**Aim of the exercise**
Copy out the data exactly, leaving the pictures behind.
# # # #
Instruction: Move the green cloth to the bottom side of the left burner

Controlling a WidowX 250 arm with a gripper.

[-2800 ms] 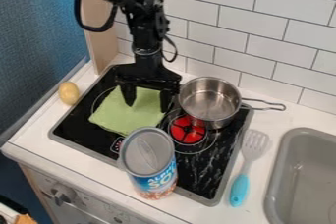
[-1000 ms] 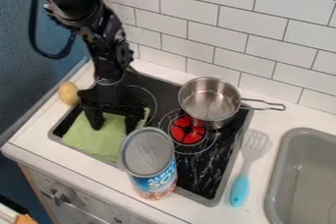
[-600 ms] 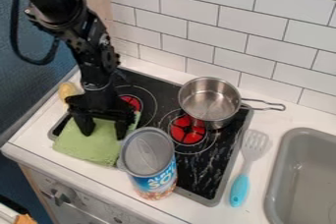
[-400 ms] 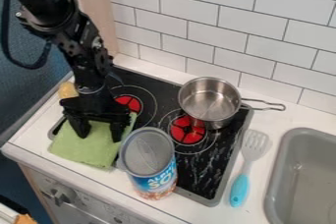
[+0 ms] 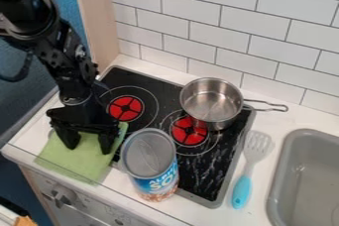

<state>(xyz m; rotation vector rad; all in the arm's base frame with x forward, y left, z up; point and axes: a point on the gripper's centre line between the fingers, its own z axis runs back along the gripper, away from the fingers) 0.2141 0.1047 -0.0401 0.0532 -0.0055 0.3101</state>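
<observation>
And the green cloth [image 5: 83, 157] slides clear of the left burner [image 5: 126, 108], towards the surface's [image 5: 210, 217] front edge! The hand [image 5: 87, 145] is on it, fingers apart; looks nearly done.

A steel saucepan [image 5: 218, 102] sits partly over the right burner [image 5: 190, 132], its handle pointing toward the right. A lidded can [image 5: 151, 163] stands upright at the cooktop's [image 5: 206, 176] front edge. A slotted spatula [image 5: 243, 188] with a turquoise handle lies on the bench [image 5: 295, 115], between cooktop and grey sink [image 5: 283, 168]. White tiles [image 5: 228, 24] line the wall.
</observation>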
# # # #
**Written answer**
Instruction: Move the green cloth to the bottom side of the left burner

Controlling a WidowX 250 arm with a gripper.

[-2800 ms] 
[-1000 ms] 
[-600 ms] 
[-400 ms] 
[+0 ms] 

<state>(xyz m; rotation vector rad; all in the arm's base frame with x forward, y left, z up; point and axes: a point on the gripper's centre line between the fingers, its own z axis runs back along the gripper, away from the fingers) 0.2141 0.1047 -0.0401 0.0532 -0.0055 0.3101</state>
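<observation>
And the green cloth [image 5: 83, 157] slides clear of the left burner [image 5: 126, 108], towards the surface's [image 5: 210, 217] front edge! The hand [image 5: 87, 145] is on it, fingers apart; looks nearly done.

A steel saucepan [image 5: 218, 102] sits partly over the right burner [image 5: 190, 132], its handle pointing toward the right. A lidded can [image 5: 151, 163] stands upright at the cooktop's [image 5: 206, 176] front edge. A slotted spatula [image 5: 243, 188] with a turquoise handle lies on the bench [image 5: 295, 115], between cooktop and grey sink [image 5: 283, 168]. White tiles [image 5: 228, 24] line the wall.
</observation>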

With the output given, the exercise is complete.